There also is no one answer to how to structure a disadvantaged schools block grant. Our recommended grant is based on some judgments regarding available resources and the choice of indicators of need. We chose two indicators of need, either of which would qualify a school for a share of block grant funding: (1) a rank in the lowest two deciles of the academic performance index (API) and (2) having at least a threshold percentage of the student body in the free or reduced-price federal lunch program. For middle school grades we suggest a threshold of 70 percent of students being in the federal lunch program and for high school grades we suggest 50 percent. (To "capture" a similar demographic group in grades 9 through 12 requires setting a lower threshold because many high school students, notwithstanding their relative poverty, avoid participation in the federal lunch program—often out of concerns of how they appear in the eyes of their classmates.)

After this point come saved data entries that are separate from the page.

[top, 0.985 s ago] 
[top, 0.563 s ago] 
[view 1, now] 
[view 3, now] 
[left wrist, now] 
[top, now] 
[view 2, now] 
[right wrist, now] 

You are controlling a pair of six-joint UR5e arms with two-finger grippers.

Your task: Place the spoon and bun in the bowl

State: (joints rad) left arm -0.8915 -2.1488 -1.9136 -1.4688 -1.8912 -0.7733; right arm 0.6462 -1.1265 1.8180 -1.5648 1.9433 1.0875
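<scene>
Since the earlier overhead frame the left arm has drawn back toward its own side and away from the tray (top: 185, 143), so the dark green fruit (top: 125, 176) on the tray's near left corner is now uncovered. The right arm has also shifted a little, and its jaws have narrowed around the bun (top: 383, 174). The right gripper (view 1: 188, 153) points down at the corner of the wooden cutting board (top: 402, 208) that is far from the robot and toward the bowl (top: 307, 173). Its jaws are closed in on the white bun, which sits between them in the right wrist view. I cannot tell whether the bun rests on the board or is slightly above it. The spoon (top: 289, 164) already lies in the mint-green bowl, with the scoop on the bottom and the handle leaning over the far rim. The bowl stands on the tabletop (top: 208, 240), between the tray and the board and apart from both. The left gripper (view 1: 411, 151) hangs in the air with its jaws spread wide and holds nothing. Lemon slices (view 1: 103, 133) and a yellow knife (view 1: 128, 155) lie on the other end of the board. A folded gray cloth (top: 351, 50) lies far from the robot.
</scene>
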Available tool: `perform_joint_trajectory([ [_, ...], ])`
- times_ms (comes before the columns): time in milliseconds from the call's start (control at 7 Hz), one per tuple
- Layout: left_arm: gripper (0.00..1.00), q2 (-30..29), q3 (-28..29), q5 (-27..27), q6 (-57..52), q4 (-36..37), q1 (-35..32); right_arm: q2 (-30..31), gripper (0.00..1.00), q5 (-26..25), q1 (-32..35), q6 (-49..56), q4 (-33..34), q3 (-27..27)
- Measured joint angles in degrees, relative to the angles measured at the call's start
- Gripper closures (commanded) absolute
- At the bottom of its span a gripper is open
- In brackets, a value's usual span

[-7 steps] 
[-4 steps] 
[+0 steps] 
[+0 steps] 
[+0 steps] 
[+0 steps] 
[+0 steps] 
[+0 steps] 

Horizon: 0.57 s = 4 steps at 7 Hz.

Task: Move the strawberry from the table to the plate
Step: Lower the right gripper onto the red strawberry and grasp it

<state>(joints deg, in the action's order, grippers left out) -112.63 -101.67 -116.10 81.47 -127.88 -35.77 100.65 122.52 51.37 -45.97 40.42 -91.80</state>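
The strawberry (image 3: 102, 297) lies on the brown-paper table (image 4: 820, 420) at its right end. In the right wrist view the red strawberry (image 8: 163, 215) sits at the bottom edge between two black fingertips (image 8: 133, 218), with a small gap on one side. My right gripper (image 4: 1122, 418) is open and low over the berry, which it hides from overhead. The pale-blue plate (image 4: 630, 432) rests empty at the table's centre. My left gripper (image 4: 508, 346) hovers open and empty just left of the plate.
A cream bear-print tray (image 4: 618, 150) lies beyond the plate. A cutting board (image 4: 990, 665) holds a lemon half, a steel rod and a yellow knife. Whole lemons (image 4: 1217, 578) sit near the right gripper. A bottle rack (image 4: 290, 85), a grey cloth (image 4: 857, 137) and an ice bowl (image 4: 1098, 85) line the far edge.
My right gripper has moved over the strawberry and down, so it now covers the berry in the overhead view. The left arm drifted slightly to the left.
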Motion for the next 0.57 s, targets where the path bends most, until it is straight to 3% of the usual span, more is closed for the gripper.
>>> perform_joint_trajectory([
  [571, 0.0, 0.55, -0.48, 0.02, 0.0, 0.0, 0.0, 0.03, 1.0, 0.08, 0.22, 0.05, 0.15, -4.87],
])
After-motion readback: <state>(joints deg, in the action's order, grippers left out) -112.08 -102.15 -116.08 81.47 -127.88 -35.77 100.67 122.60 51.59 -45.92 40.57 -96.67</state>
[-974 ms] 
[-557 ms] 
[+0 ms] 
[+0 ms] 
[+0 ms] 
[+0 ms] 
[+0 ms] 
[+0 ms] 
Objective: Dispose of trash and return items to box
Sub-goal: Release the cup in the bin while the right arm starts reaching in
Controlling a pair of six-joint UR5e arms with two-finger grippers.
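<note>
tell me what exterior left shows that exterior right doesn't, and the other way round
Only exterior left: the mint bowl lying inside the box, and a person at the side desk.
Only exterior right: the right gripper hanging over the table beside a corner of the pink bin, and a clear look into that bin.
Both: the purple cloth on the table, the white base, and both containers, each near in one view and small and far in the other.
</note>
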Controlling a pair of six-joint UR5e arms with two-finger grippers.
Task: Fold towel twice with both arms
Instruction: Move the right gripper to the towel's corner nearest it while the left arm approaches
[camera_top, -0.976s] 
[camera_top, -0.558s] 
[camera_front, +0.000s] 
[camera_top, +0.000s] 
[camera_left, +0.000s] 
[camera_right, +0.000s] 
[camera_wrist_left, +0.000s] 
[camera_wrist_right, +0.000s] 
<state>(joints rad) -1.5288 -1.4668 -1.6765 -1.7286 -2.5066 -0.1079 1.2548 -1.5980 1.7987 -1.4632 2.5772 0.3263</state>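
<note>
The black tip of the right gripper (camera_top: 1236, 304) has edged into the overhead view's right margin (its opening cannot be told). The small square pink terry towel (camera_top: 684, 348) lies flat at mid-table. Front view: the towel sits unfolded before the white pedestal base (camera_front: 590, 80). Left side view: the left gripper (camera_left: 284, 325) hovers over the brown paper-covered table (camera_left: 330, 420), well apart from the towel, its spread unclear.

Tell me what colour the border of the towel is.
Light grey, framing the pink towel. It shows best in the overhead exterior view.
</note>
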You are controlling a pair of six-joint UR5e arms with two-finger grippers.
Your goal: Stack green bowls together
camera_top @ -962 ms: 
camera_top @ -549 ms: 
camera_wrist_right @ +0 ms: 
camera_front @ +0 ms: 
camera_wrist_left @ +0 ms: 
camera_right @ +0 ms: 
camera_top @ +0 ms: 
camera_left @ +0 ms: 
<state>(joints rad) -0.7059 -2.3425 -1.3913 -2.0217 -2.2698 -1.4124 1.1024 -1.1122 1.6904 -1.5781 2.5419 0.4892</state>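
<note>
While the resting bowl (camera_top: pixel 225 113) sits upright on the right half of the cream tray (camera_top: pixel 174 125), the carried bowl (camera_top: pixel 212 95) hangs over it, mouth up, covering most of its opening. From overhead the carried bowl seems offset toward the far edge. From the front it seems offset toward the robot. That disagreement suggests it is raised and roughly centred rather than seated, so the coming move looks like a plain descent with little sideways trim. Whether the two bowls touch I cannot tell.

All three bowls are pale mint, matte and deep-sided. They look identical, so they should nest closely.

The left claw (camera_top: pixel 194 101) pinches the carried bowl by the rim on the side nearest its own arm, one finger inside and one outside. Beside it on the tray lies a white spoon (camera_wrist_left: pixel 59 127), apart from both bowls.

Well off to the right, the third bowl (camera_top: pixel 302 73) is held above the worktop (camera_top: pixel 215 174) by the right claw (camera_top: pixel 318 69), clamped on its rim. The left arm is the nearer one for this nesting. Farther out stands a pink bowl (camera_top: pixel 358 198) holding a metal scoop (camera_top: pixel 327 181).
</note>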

How Would the Proposed Block Grant Work? There is considerable overlap between the group of schools that would qualify for our block grant under the federal lunch program criteria and those that would qualify under the API criteria, but the overlap is not complete. Having two possible routes to qualify compensates somewhat for imperfections that are inherent in any measures of performance and poverty. It recognizes that schools with lesser concentrations of students in poverty still can experience serious performance problems. It also recognizes that schools with high concentrations of students in poverty that are somewhat above the two lowest API deciles still face challenges that could endanger future performance.

Approximately one fourth of California's public school students in middle school and high school grades attend schools meeting our suggested criteria. Our recommended block grant would provide qualifying schools an amount per enrolled pupil of about $610, which is somewhat less than the Governor proposes for his longer school year program ($770). These factors combine for a total block grant amount of roughly $500 million. We believe the Legislature can afford to allocate this amount, particularly if it adopts the largest of our recommended reductions to specific budget proposals (please see Figure 1). Of course, the Legislature can set a different total, a different per-pupil amount, or different qualifying criteria, based on its judgment of K-14 priorities and other policy decisions. The block grant approach lends itself to these types of refinements. For example, if the Legislature is interested in reaching a larger number of schools or grade levels with this block grant, it could gradually expand the block grant over the next several years.

Other Recommendations

As Figure 1 indicates, we make various other recommendations for increased spending, including allocating more funds for K-12 revenue limits and redirecting proposed categorical funds to the CCC's Partnership for Excellence. We discuss these recommendations in detail in appropriate parts of this chapter.